Bitcoins aren’t printed, like dollars or euros – they’re produced by people, and increasingly
businesses, running computers all around the world, using software that solves
mathematical problems. It’s the first example of a growing category of money known as
cryptocurrency.

What makes it different from normal currencies?

Bitcoin can be used to buy things electronically. In that sense, it’s like conventional dollars,
euros, or yen, which are also traded digitally. However, bitcoin’s most important
characteristic, and the thing that makes it different to conventional money, is that it is
decentralized. No single institution controls the bitcoin network. This puts some people at
ease, because it means that a large bank can’t control their money.

Who created it?

A software developer called Satoshi Nakamoto proposed bitcoin, which was an electronic
payment system based on mathematical proof. The idea was to produce a currency
independent of any central authority, transferable electronically, more or less instantly, with
very low transaction fees.

Who prints it?

No one. This currency isn’t physically printed in the shadows by a central bank,
unaccountable to the population, and making its own rules.

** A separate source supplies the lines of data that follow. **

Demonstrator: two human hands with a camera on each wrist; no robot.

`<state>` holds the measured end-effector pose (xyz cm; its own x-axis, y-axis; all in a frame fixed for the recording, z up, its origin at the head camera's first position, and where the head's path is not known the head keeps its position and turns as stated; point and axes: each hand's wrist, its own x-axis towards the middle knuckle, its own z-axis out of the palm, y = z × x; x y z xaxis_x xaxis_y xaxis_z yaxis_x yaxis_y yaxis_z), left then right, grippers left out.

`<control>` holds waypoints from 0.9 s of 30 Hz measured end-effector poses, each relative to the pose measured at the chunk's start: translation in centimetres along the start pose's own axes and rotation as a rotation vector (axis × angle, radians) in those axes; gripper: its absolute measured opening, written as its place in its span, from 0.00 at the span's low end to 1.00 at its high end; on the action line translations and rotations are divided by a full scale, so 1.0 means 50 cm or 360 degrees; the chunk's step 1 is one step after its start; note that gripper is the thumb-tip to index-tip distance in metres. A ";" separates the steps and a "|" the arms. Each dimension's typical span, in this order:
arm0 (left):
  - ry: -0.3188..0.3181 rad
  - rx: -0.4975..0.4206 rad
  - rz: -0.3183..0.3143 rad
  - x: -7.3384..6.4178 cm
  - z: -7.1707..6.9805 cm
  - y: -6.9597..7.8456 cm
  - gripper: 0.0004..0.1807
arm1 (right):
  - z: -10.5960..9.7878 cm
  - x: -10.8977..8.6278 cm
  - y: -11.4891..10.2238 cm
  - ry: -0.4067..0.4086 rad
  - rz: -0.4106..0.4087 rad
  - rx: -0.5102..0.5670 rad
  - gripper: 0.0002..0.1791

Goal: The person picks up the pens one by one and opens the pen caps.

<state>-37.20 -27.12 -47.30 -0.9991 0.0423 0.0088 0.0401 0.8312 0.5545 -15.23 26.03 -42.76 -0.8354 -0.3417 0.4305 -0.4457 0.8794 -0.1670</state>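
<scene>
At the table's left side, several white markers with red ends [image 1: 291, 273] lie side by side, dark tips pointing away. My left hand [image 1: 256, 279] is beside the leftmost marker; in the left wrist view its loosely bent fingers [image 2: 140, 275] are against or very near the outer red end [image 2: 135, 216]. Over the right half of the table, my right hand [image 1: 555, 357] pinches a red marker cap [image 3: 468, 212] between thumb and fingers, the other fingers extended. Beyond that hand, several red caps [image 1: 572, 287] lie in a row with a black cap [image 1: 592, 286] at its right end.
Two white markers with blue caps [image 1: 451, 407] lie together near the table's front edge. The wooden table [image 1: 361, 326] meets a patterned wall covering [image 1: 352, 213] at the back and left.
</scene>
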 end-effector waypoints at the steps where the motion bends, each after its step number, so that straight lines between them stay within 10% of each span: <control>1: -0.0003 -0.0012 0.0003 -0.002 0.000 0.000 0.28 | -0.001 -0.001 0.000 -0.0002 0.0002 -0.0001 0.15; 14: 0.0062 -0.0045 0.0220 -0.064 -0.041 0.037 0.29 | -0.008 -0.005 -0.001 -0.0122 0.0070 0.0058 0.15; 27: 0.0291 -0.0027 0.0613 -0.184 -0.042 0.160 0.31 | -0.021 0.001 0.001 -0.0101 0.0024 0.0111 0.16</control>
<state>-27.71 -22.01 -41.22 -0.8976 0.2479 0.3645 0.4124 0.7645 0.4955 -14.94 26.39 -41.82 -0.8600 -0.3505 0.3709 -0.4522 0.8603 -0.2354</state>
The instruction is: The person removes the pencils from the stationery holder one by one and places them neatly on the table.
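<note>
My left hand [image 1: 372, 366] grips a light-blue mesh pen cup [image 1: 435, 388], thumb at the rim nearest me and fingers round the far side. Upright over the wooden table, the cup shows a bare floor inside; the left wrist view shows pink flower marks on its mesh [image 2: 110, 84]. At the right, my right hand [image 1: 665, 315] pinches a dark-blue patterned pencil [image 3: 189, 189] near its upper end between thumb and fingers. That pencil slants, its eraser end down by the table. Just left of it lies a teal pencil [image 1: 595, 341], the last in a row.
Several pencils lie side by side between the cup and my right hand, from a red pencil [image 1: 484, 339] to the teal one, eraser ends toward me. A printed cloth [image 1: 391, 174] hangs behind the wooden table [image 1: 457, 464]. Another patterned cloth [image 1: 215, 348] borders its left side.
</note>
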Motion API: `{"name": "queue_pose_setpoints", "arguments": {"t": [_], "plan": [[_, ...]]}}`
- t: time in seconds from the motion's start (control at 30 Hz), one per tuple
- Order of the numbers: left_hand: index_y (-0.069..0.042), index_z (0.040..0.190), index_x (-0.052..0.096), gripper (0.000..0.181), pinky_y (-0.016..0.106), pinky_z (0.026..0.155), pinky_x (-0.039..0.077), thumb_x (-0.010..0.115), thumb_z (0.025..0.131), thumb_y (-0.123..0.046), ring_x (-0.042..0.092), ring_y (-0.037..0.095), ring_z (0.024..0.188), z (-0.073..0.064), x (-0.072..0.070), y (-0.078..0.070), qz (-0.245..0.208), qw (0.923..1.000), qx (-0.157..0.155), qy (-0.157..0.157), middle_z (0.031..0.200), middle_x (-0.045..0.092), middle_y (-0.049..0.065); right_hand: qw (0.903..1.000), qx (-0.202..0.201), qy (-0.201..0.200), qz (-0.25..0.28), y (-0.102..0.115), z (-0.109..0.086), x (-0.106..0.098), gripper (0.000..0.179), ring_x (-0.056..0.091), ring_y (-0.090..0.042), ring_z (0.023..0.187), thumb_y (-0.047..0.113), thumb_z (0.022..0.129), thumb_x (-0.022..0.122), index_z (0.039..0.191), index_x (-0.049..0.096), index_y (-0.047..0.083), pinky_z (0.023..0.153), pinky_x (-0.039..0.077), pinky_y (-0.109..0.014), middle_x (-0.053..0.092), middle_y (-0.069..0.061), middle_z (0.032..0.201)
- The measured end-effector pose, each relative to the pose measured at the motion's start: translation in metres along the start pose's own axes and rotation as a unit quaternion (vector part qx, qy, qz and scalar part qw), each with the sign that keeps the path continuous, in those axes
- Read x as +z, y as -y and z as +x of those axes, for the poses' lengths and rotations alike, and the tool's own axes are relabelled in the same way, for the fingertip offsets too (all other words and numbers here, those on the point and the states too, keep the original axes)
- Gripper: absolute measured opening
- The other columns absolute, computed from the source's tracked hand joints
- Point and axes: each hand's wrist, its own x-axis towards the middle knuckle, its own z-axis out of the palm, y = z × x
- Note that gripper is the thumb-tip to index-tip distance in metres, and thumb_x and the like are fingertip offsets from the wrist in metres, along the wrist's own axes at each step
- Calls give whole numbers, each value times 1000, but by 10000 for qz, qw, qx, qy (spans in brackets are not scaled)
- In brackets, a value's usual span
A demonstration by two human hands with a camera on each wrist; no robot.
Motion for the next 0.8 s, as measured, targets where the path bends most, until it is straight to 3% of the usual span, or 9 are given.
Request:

Those banks can simply produce
more money to cover the national debt, thus devaluing their currency.

Instead, bitcoin is created digitally, by a community of people that anyone can join. Bitcoins
are ‘mined’, using computing power in a distributed network. This network also processes
transactions made with the virtual currency, effectively making bitcoin its own payment
network.

So you can’t churn out unlimited bitcoins?

That’s right. The bitcoin protocol – the rules that make bitcoin work – say that only 21
million bitcoins can ever be created by miners. However, these coins can be divided into
smaller parts (the smallest divisible amount is one hundred millionth of a bitcoin and is
called a ‘Satoshi’, after the founder of bitcoin).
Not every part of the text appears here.